L’état d’Israël a-t-il l’intention de punir ceux qui assument cette responsabilité ?
Est-ce qu’Israël veut se priver lui-même, en même temps que la nation palestinienne dont il contrôle indûment les frontières, de la présence de gens qui font exactement ce que nous aurions voulu que tout étranger vivant en Allemagne ou en Pologne en 1936, fasse ?
Pour m’expulser, le ministère de l’Intérieur base ses arguments sur deux points :
1- Que j’ai participé à ce qu’il appelle une « manifestation violente » contre le mur de ségrégation et je n’ai pas quitté une zone militaire fermée : et
2- Que j’ai été déjà arrêtée dans des circonstances identiques et requise de quitter le pays.

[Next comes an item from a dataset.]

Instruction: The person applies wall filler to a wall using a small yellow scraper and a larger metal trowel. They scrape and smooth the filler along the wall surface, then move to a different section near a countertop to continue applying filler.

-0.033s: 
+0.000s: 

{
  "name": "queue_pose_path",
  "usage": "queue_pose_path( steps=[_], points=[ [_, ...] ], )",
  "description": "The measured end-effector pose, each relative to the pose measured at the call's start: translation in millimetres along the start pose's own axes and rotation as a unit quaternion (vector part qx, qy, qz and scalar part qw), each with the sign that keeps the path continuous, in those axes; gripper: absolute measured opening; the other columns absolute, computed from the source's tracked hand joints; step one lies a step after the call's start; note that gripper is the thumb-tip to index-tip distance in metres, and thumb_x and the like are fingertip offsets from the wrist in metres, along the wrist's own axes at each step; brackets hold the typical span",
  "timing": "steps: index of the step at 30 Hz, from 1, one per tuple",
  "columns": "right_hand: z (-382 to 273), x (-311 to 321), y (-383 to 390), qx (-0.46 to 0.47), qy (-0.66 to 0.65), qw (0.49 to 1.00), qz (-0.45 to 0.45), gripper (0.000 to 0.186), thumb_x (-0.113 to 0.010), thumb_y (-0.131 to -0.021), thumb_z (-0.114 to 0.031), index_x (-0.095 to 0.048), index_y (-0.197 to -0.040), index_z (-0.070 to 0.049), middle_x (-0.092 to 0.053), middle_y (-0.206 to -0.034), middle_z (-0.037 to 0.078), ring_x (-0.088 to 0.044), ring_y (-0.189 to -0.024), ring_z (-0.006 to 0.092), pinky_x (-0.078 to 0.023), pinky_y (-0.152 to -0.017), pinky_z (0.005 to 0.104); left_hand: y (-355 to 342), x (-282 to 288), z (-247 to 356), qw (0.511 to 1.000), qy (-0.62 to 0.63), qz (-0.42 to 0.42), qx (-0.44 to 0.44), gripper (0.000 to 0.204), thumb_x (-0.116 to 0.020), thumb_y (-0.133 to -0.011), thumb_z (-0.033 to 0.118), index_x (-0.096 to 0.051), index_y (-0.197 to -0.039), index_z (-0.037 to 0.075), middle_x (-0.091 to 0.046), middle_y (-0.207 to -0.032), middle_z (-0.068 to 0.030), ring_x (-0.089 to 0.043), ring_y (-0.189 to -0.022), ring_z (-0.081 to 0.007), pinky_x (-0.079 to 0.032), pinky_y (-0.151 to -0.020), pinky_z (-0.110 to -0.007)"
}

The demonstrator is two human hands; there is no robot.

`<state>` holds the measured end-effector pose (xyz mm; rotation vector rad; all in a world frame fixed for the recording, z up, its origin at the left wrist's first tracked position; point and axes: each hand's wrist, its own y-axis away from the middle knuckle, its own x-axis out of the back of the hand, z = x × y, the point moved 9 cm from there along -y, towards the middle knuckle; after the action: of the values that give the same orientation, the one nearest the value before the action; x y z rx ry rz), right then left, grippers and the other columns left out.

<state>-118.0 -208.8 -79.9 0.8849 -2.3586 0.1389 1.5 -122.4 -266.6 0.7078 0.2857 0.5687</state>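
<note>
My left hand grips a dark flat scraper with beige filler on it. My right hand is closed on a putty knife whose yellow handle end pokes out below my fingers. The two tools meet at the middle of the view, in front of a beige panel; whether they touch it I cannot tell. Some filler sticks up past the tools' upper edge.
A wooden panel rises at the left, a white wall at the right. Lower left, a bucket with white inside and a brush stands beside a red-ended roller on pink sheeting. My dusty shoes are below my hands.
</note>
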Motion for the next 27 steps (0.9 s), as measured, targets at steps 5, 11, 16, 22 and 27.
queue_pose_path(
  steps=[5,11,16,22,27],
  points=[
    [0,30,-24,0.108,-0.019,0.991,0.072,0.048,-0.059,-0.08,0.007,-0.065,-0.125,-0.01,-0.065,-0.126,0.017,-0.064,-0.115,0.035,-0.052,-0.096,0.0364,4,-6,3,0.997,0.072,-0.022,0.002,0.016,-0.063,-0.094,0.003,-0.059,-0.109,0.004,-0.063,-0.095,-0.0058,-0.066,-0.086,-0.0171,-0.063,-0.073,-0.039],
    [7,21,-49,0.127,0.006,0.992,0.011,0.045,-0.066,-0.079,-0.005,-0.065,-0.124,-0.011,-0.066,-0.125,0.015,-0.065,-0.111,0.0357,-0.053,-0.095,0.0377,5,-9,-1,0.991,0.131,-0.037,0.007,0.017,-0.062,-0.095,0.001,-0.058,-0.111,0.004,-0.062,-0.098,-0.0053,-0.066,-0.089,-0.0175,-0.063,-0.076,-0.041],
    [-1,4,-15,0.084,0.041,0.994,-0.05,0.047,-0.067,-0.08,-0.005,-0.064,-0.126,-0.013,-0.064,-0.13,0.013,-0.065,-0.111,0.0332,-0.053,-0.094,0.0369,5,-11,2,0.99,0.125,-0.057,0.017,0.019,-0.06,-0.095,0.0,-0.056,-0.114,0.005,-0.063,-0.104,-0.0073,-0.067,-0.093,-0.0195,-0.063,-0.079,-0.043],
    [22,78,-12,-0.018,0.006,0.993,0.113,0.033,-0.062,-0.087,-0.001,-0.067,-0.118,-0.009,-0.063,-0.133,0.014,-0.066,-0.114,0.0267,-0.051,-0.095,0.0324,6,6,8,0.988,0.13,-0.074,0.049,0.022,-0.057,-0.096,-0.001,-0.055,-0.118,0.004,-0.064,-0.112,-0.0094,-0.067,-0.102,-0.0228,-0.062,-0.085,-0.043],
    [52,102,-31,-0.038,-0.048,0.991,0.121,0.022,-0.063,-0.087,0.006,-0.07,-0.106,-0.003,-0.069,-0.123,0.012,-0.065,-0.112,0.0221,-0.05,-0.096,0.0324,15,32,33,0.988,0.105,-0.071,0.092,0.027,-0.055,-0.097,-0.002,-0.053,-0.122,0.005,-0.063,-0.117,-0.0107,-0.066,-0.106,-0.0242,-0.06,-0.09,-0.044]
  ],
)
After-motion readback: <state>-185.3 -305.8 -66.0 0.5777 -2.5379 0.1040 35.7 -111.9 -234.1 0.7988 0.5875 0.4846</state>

Ces deux points n’en sont qu’un seul en réalité parce que si, comme je souhaite l’exposer, j’ai été arrêtée illégalement par les forces d’occupation israéliennes il y a un mois à Bil’in, c’était déjà illégal de m’avoir arrêtée il y a un an à Budrus.
Si le ministère de l’Intérieur a tort de m’expulser pour la manifestation de Bil’in, cela n’est-il pas simplement parce que j’ai été illégalement expulsée il y a un an.
Mon retour en Israël était parfaitement légal. J’ai changé de nom comme l’autorise la loi des Etats-Unis, je n’ai jamais dit à personne à la frontière ni au ministère de l’Intérieur que je n’avais pas changé de nom.
La police israélienne n’avait pas compétence pour m’arrêter à Bil’in.
Bil’in est un village du district de Ramallah en Cisjordanie , qu’Israël a occupé en juin 67.
Le 22 novembre 1967, le Conseil de Sécurité des Nations Unies a unanimement adopté la résolution 242, appelant au « retrait des forces armées israéliennes des territoires occupés dans le récent conflit » et la "cessation de toute assertion de belligérance ou de tous états de belligérance"
La manifestation au cours de laquelle j’ai été arrêtée a eu lieu en totalité sur une terre appartenant à Bil’in, à 4 km au moins des frontières internationalement reconnues d’Israël avec la Cisjordanie (Ligne Verte) dans une région d’habitations palestiniennes.
C’est clairement dans la zone B. comme le montre la carte établie par l’organisation israélienne B’tselem.
Selon différents accords signés par Israël et les négociateurs palestiniens entre 1993 et 1999, Bil’in devrait être en ce moment partie intégrante de l’état palestinien souverain.
J’étais là à l’invitation du village, comme l’étaient les seuls israéliens civils dans la zone.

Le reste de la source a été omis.